A study by the Wildlife Protection Survey of India (WPSI), has revealed that Maharashtra lost 159 big cats including leopards and tigers due to poaching between 2010 and 2017. The state now has 291 leopards and 84 tigers less than the recorded population from 7 years ago. Six sloth bears were also killed during the same period.
Of the 159 big cats killed by poachers, 134 were leopards and 25 were tigers, accounting for 42% of the deaths.
In the year 2017 there are till now,
- 17 leopard of which seven were due to poaching.
- 4 tiger deaths, one because of poaching.
In the previous two years, there were 46 leopard deaths.

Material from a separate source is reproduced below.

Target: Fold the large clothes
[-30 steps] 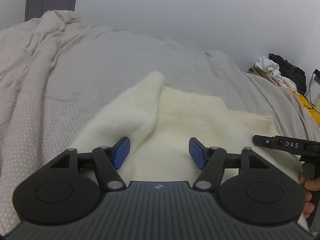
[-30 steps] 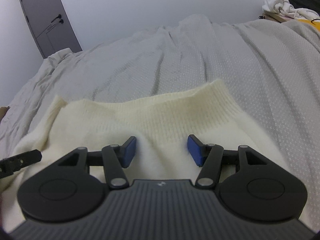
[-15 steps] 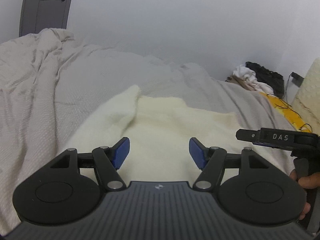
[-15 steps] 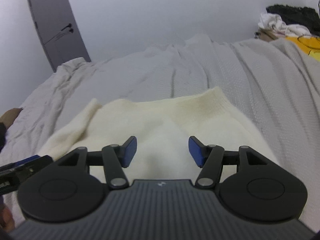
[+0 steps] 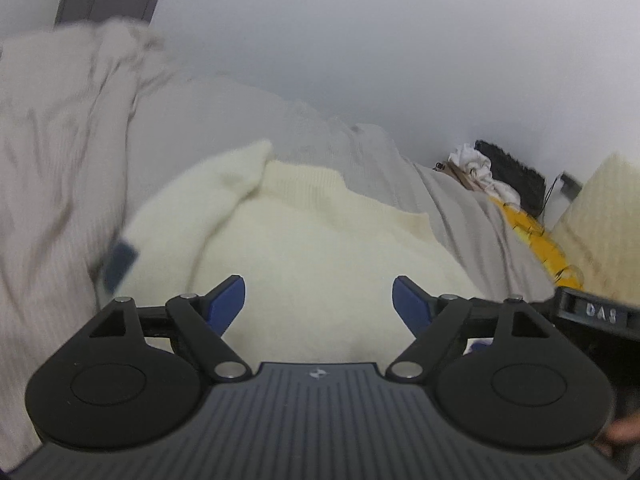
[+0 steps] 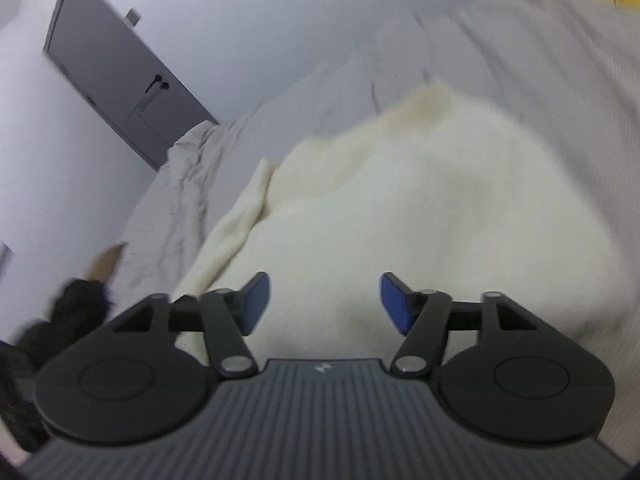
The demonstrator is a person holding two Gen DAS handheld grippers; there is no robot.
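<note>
Jaws on both the left gripper [image 5: 319, 304] and right gripper [image 6: 325, 304] are opening wider than a second ago, with nothing pinched between them, just air above the knit. Right past them sits the cream sweater [image 5: 320, 240], lying in a soft folded bundle on the grey bedspread [image 5: 60, 184], its ribbed hem toward the far side. Both views sit further back from it than before, so I'd guess that fold is done and let go. Further off there's a clothes pile [image 5: 480, 168] by the wall and a grey door [image 6: 120, 84].
</note>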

Sixteen tigers died in 2016 – the highest in a year. In 2012, four tigers were poached. WPSI’s report used data collected from annual reports of the state and central forest departments.
Tigers and leopards are protected under Schedule 1 of the Wildlife Protection Act, 1986. There are about 202 tigers and 905 leopards at present across the state as per the state forest department.

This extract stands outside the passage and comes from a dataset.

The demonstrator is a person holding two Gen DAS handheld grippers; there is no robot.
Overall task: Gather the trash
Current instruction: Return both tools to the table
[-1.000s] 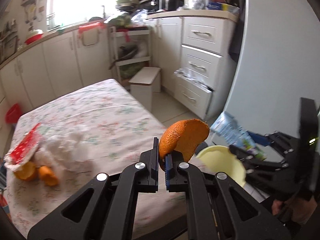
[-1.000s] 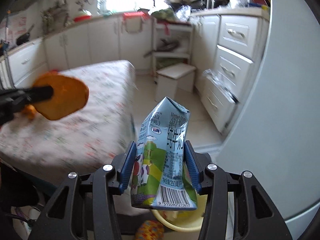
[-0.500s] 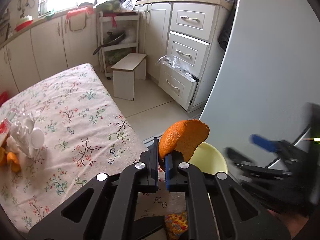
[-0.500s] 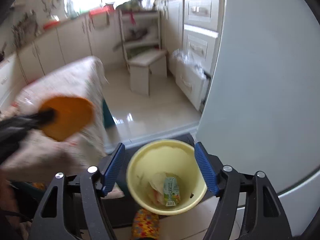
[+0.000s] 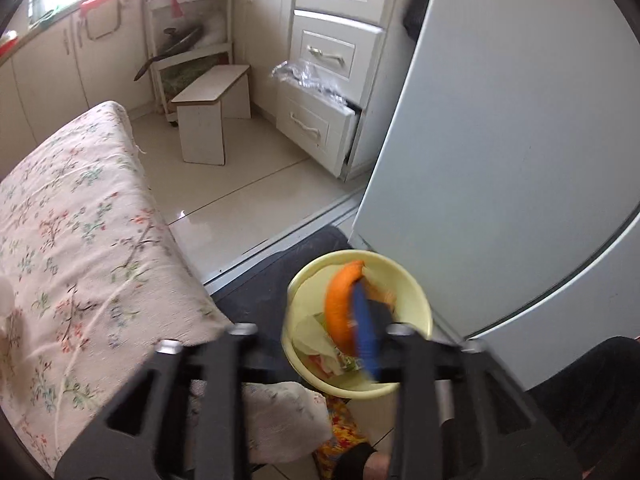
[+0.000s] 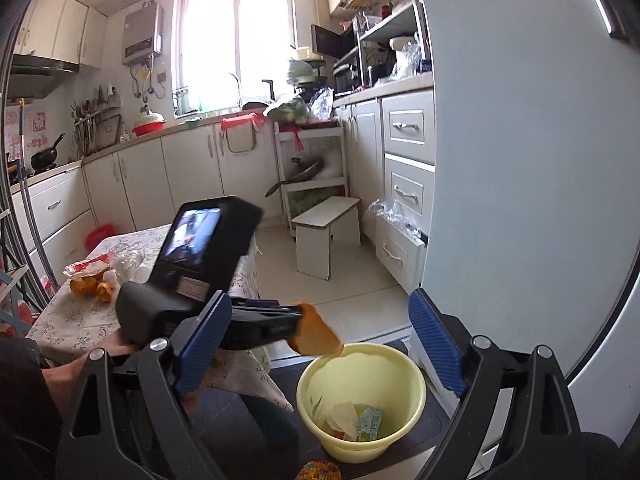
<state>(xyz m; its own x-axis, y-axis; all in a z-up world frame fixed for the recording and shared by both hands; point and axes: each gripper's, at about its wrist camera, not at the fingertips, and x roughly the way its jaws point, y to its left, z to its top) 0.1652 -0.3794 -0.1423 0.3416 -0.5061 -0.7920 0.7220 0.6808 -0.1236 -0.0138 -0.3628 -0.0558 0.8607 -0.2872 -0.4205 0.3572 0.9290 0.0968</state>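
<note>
The yellow bin (image 6: 362, 402) sits on the floor at the lower centre of the right wrist view, tucked between the corner of the cloth-covered table (image 5: 76, 240) and the pale fridge door (image 5: 520, 140), so anything picked off the table can be dropped straight down into it. A milk carton (image 6: 370, 428) and some crumpled wrappers already lie at its bottom.

The left gripper (image 5: 306, 332) fills the lower middle of its own view, tilted down over the bin's mouth. Its jaws have just been opening and now stand partly apart. The orange peel (image 5: 340, 308) sits against the blue pad on the right-hand finger, blurred, right above the bin; I judge it is being let go, though whether it still clings to the pad I cannot tell. In the right wrist view the peel (image 6: 316, 332) hangs at the tip of that gripper, just over the bin's rim.

The right gripper (image 6: 320, 348) has its jaws spread wide, having just been opening, with nothing between them.

More peel and wrappers (image 6: 90, 276) wait on the table at the left of the right wrist view.
</note>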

The report also states that Maharashtra is one among the top four states in tiger and leopard deaths. “We can see that the number of deaths is increasing in Maharashtra, especially leopards. The state ranks third in the country for maximum tiger deaths and second for leopard deaths,” said Tito Joseph, programme coordinator, WPSI.
He also rues the fact that though there are several causes for these deaths, the large numbers due to poaching is worrisome. Animals are killed for their skin. Other causes are construction work through wildlife areas and an increase in road accidents.
Read More: Snare Scare For Tigers Of India
Last year, in all of India, there were 132 tiger deaths, most of which took place in Madhya Pradesh, followed by Karnataka and Maharashtra.
Officials from the Wildlife Crime Control Bureau (WCCB) report that poaching had reduced considerably over the past eight years.
However, the lack of awareness of villagers living in areas near the forest is adding up to the problem. “While there has been a crackdown on the poaching nexus, villagers living near protected forest areas set up snares for deer and wild boar. Tigers and leopards looking out for these animals fall prey to these snares,” said M Maranko, regional director, WCCB. 15 leopards have been killed due to these traps in eight years.
Strict action is being taken against poachers and has helped to check poaching to some extent. Maranko added that last week, a Mumbai court sentenced a poacher for five years for numerous violations. “The law has come down strongly on poachers in the state. Additionally, WCCB, forest department and NGOs are conducting awareness drives and workshops to sensitise villagers to protect wildlife,” he said.